Causes aqueuses de transformation de la surface du globe. Si les modifications produites par les causes ignées ne sont pas favorables à la théorie des révolutions brusques, celles que déterminent les causes aqueuses, dont il nous reste à parler, le sont encore beaucoup moins. Ces causes sont cependant assez énergiques pour produire des effets extrêmement importants. Nous nous bornerons à citer ceux qui offrent le plus d’intérêt, au point de vue de la question débattue ici, c’est-à-dire ceux qui pourraient être invoqués avec quelque apparence de raison en faveur de la doctrine des révolutions brusques.

L’eau exerce à la surface du globe l’action modificatrice indiquée plus haut, de deux façons différentes : en détruisant ou en reconstruisant.
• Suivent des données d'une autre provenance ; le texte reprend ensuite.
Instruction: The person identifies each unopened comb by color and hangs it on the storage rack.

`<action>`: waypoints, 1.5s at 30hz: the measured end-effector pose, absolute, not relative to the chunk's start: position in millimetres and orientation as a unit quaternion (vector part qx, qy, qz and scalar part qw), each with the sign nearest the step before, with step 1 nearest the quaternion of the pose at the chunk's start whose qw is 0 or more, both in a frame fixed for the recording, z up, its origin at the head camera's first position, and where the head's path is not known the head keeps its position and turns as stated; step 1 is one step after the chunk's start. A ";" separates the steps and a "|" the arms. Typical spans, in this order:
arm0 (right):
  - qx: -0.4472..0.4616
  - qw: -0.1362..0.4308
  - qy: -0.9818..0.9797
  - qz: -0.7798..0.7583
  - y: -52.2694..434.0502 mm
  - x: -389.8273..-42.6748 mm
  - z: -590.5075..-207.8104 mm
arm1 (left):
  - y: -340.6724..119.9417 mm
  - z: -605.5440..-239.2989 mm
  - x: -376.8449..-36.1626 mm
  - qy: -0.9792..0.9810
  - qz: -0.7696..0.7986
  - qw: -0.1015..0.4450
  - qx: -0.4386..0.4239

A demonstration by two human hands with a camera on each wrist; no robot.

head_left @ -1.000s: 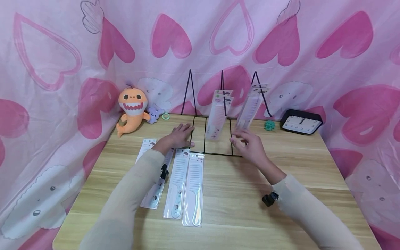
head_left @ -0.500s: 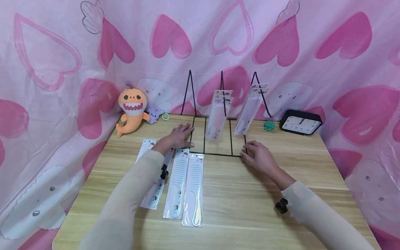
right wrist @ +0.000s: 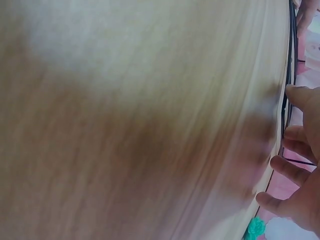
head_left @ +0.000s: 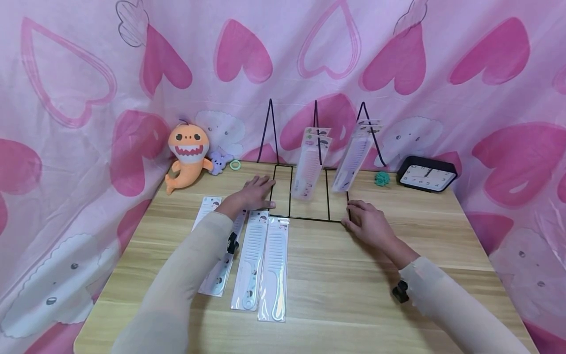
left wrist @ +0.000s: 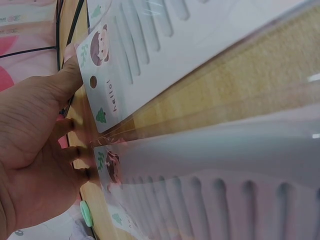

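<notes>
A black wire rack (head_left: 309, 218) with three upright hooks stands at the table's back middle. Packaged pink combs hang on its middle hook (head_left: 311, 164) and right hook (head_left: 353, 158); the left hook (head_left: 270, 130) is bare. My left hand (head_left: 254, 193) lies flat and open at the base's front left corner, seen up close in the left wrist view (left wrist: 35, 150) beside a comb pack (left wrist: 165, 50). My right hand (head_left: 368, 222) rests with relaxed fingers (right wrist: 295, 170) against the base wire (right wrist: 286, 100) at the front right corner. Neither hand holds anything.
Several packaged combs (head_left: 252, 255) lie side by side on the wooden table (head_left: 336, 295) under my left forearm. An orange shark plush (head_left: 187, 155), a small purple toy (head_left: 218, 162) and a green ring (head_left: 235, 164) sit back left. A teal ball (head_left: 382, 178) and black clock (head_left: 426, 173) sit back right.
My right hand has left the comb pack hanging on the right hook and dropped to the rack's front right corner. The left hand has stayed put.
</notes>
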State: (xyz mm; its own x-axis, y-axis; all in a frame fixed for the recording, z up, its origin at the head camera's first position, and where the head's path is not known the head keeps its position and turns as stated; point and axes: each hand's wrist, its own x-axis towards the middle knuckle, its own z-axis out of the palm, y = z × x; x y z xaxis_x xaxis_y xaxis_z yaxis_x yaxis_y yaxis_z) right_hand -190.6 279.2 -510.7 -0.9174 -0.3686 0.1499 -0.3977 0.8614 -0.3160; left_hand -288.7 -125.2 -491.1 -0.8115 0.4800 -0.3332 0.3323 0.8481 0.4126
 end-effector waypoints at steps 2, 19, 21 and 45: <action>0.193 0.033 -0.966 0.172 280.5 -191.1 -510.6 | -125.3 -490.2 -288.6 0.937 0.168 0.217 0.217; 0.177 0.024 -0.970 0.167 282.4 -191.8 -513.3 | -124.5 -489.7 -289.1 0.936 0.175 0.219 0.214; 0.174 0.021 -0.971 0.165 282.1 -191.9 -513.7 | -124.7 -489.8 -288.8 0.937 0.171 0.214 0.215; 0.162 0.018 -0.976 0.144 278.4 -190.8 -512.0 | -157.7 -479.8 -287.3 0.916 0.239 0.224 0.229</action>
State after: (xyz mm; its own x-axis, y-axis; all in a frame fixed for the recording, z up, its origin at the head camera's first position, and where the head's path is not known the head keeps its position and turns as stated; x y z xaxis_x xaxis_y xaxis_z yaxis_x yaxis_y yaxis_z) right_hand -190.8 278.4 -512.0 -0.9469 -0.3107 0.0826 -0.3213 0.9060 -0.2755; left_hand -287.3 -157.7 -479.8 -0.7944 0.5274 -0.3013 0.3129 0.7805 0.5412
Action destructive de l’eau. Parmi les actions destructives, nous devons rappeler, en premier lieu, celles qui sont accomplies directement par les pluies. Nous avons à peine besoin d’insister sur leur importance. Il n’y a pas un seul de nos lecteurs qui n’ait été témoin des ravages que les pluies sont capables de produire, quand elles tombent avec une grande intensité ou quand elles sont de longue durée. Dans les régions montagneuses surtout, où les pluies sont particulièrement abondantes[1], et dans les contrées voisines de l’équateur, où il tombe beaucoup plus d’eau que vers les pôles, la pluie fait souvent de grands ravages, détruisant les moissons et entraînant parfois le sol lui-même sur une étendue et jusqu’à une profondeur considérables. Dans les régions montagneuses intertropicales, il n’est pas rare de voir la pluie tomber avec une telle violence que les racines des arbres sont déchaussées par l’eau qui dévale en vastes nappes des sommets des montagnes, en entraînant la terre et les rochers.

Action des pluies. Le savant botaniste anglais Hooker, dont les travaux sur l’Inde ont une grande valeur, a noté la violence des pluies qui s’abattent sur les flancs des monts Sikkins. Les vents chauds qui soufflent au-dessus de la baie du Bengale s’y chargent de vapeur d’eau, puis ils vont se briser sur les monts Sikkins, où ils subissent un refroidissement tel que leurs vapeurs se con-

  1. On sait que la pluie est due à la condensation et à la chute sur le sol de la vapeur d’eau tenue en suspension dans l’atmosphère. La quantité de la vapeur atmosphérique augmente avec la température et même dans des proportions supérieures à cette dernière. Si deux volumes d’air saturés d’humidité et ayant des températures différentes viennent à se mélanger, leurs vapeurs se condensent, forment des nuages pour tomber en pluie. C’est à ce phénomène qu’est due l’abondance des pluies dans les régions montagneuses. Quant à l’abondance des pluies équatoriales, elle est due à la grande évaporation de l’eau des fleuves et de la mer qui se produit dans ces pays.